Mungkin bagi sebagian orang, makan sahur itu berat sekali. Boleh jadi lebih berat ketimbang puasanya sendiri. Masih enak baca Alquran mungkin ketimbang bangun untuk bersahur. Mungkin lebih enak dan semangat tarawih ketimbang sahur.
Apalagi jika yang mesti sahur itu anak yang belum balig tapi sudah sunat. Umur sudah jelang 10 tahun dan memang kuat berpuasa. Setidaknya inilah yang saya alami dalam dua sampai tiga tahun belakangan. Ya benar. Membangunkan anak sahur memang luar biasa butuh perjuangan. Mirip membangunkan mereka untuk belajar salat subuh berjamaah di masjid.
Anak pertama kami, Nuh Muzaffar Quthuz namanya. Usianya mau 10 tahun. Tahun lalu sudah dikhitan. Sekarang kelas 3 sekolah dasar. Bacaan Alqurannya lumayan bagus. Tajwid oke. Cuma ya tetap saja, kalau sahur butuh perjuangan. Saya menyebutnya berjihad. Mudah-mudahan enggak lebay.
Barangkali semua orangtua punya pengalaman membangunkan anak untuk sahur. Kadang kayak enggak tega mau membangunkan. Tapi kalau enggak dilatih, nanti malah menyusahkan dia kala besar. Jadi, mau enggak mau, ya dipaksa-paksakan.
Tips membangunkan Nuh ya sederhana.
Pertama, tepuk pelan pipi dan bersuara lirih. Kalau beberapa menit belum bangun, masuk ke tips kedua. Apa tuh? Tepuk agak keras pipinya dan suara dinaikkan intonasinya. Biasanya ada efek. Paling enggak Nuh mulai melek sekali-dua meski tidur lagi. Semenit enggak ada respons, masuk ke tips ketiga.

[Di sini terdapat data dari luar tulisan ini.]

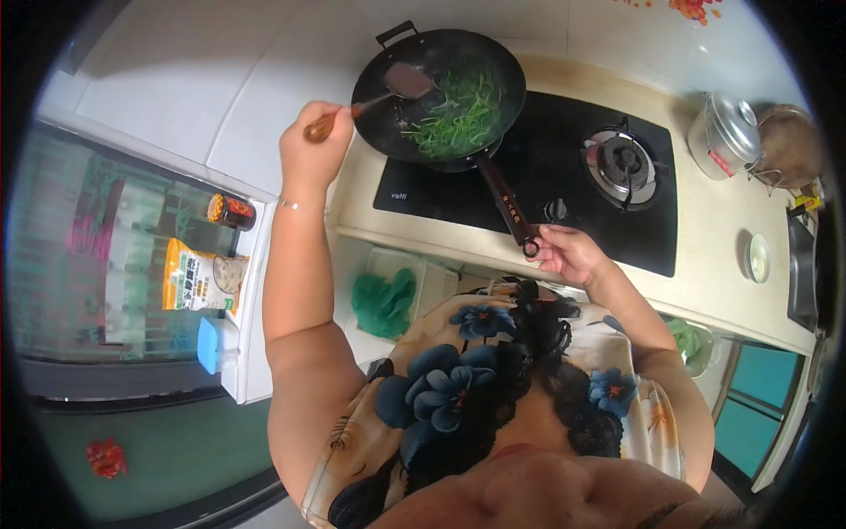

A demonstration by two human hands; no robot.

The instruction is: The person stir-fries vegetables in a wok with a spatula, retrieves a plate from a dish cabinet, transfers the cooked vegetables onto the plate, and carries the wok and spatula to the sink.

Tips ketiga dikelitiki perutnya sampai mau bangun. Biasanya di tips ketiga ini sudah mau bangun. Kalau belum juga, masuk tips keempat alias yang terakhir. Langkah keempat ini butuh instrumen lain: air.
Penggunaan air ini jurus pamungkas. Dan biasanya sukses mesti tetap ditarik tangannya sampai nyawanya kumpul seluruhnya. Paling dia bilang, "Apa sih Abah ini. Basah tahu." Hahahaha. Biarlah. Yang penting sudah jihad bangunan anak untuk sahur.